All this will require billions and billions of dollars, something that New Delhi, already groaning under a fiscal deficit of 6 per cent, simply cannot afford at this juncture. While Beijing makes tough economic choices (such as slashing the bureaucracy by 50 per cent to cut expenditure and perhaps use the money for more missiles!), New Delhi, including the present BJP government, refuses to take similar decisions because that would harm its electoral prospects.

In my last two columns, I had argued that before getting into an arms race with China, India must have the economic wherewithal to withstand the pressures that such an arms race will impose. No economically weak country can ever aspire to great power status even if possess nuclear arms (check out North Korea). Today, India's defence budget is not even among the world's top ten. Incidentally, Japan's defence allocation (at one per cent of its total budget) is among the world's top three!

Instead of trumpeting the Chinese threat, the BJP could have made more solid moves to prepare India's armed forces. It could have prepared strategic plans, increased defence allocation, improved the indigenous abilities, and kept the nuclear weapons under the carpet. To tackle Pakistan help to militants in Kashmir and elsewhere, India needs a stronger paramilitary force, better intelligence, and most important, a less dissatisfied population that doesn't fall prey to the ISI's machinations. Ditto for Chinese assistance to militants in the North-East. These, sadly, are more difficult to tackle.

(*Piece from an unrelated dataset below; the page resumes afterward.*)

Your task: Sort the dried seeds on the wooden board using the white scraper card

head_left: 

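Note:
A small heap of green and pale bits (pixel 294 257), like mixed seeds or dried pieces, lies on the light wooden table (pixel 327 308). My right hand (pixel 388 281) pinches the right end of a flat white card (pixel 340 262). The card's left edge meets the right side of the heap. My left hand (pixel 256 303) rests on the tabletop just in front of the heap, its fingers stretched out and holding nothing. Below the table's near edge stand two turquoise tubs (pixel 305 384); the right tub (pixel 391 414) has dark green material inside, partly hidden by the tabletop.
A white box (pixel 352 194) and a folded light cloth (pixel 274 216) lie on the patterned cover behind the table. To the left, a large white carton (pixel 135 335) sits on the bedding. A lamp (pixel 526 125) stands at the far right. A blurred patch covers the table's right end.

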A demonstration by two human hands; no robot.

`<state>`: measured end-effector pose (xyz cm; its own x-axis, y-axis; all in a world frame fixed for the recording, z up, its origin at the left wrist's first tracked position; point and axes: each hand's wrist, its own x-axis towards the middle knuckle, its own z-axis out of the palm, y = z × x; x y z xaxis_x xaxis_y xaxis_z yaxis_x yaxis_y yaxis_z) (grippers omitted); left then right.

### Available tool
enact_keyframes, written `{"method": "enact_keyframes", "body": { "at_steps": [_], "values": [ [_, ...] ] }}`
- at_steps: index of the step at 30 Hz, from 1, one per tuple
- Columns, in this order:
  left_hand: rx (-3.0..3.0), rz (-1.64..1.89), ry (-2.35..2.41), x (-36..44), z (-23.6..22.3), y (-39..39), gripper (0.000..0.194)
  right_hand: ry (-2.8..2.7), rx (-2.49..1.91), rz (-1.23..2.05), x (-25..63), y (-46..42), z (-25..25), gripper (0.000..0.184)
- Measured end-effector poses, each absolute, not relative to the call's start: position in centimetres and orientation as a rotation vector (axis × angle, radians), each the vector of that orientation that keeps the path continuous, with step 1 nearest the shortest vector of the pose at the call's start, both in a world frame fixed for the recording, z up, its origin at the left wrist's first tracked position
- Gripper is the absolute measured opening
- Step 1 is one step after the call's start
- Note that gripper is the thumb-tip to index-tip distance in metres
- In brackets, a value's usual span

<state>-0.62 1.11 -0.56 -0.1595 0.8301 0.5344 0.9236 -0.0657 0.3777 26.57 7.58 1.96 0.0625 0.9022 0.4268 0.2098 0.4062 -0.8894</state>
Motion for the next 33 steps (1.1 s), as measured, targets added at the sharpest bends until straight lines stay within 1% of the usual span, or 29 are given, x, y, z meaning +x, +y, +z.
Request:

They require more guts, because it means you have to tackle the disease within, such as feudalism and entrenched lobbies. It means going against the very people you turn to for votes. The need is for hard work and less gung-ho statements. It is the kind of effort that will truly make India a great power, but is not likely to win votes and do not entail circus shows. And so they remain on paper.

In the meantime, newspapers talk of how Indians and Vajpayee now walk tall, at least those Indians not dying of starvation in the villages of India, those who are not gunned down by the Ranvir Sena for demanding minimum wages in Bihari villages where electricity is unheard of.